The feminization of AIDS - Up Front - majority of AIDS patients are women
Humanist, Jan-Feb, 2003 by Radhika Sarin
More than eighteen million women are living with HIV/AIDS. In 1997 women accounted for 41 percent of all adult cases. That proportion had risen to nearly 50 percent by 2001 and continues to grow. Half of all new HIV infections occur among fifteen to twenty-four year-olds, and young women are especially vulnerable.
Sub-Saharan Africa is the hardest hit region, with 9 percent of the population infected. In several African countries, the share of the population that is infected is in the double digits. Women account for 58 percent of adult HIV/AIDS cases, and infection rates among young women are at least twice those among young men. In some parts of Kenya and Zambia, one in four teenage girls is infected compared with one in twenty-five teenage boys. Of the 2.3 percent of the population infected in the Caribbean (the world's second most affected region), women account for 52 percent of adult cases and 55 percent of infected fifteen to twenty-four year-olds. On some Caribbean islands, the infection rate among girls aged fifteen to nineteen is five times greater than among same aged boys as a result of sex between young women and older men.
The HIV/AIDS epidemic is growing fastest in Eastern Europe. Ukraine, heavily stricken with 250,000 infected, has a rising rate of HIV transmission through sexual activity. In the Russian Federation, reports of new infections have been doubling annually since 1998. The actual number of Russians living with HIV/AIDS is estimated to be four to five times higher than the reported figure of 173,000 in 2001. Mass unemployment, economic insecurity, and disintegrating public health systems leave young people in the region especially vulnerable. Many have fallen victim to intravenous drug use and commercial sex work, which both contribute to the spread of HIV and other sexually transmitted infections (STIs). Surveys in some cities in the Russian Federation show that most sex workers are between the ages of seventeen and twenty-three and that condom use is erratic at best.

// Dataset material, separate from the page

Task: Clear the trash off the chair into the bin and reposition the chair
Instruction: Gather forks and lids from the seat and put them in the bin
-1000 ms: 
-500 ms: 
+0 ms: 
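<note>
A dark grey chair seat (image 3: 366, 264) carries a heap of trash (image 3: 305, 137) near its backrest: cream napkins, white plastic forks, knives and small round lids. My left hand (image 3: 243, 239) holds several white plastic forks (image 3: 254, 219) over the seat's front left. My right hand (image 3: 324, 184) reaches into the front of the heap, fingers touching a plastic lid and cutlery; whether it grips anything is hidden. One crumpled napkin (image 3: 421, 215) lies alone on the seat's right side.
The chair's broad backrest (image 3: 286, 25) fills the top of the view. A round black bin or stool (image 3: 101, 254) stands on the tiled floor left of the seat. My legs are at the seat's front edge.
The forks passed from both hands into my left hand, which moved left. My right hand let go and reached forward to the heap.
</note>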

Biological, economic, and social factors all contribute to women's vulnerability. Women have a large surface area of reproductive tissue that is exposed to their partner's secretions during intercourse, and semen infected with HIV typically contains a higher concentration of virus than a woman's sexual secretions. Young women especially are at greater risk because their reproductive organs are immature and more likely to tear during intercourse. Women also face a high risk of acquiring other STIs, which multiply ten-fold the risk of contracting HIV when left untreated.
The economic dependency of women on their sexual partners and husbands often means they have little bargaining power when it comes to negotiating condom use. Many live in fear of being abandoned or beaten if they resist their husbands' sexual demands. In times of extreme hardship, women may rely on "sugar daddies" to support them in exchange for sex; others turn to prostitution. The stigma of infection is also a barrier to seeking care because gender-based social norms and sexual customs prevent women from learning about reproductive health. Often sexual coercion and gender inequities are tolerated, and double standards make it acceptable for men to have multiple sexual partners.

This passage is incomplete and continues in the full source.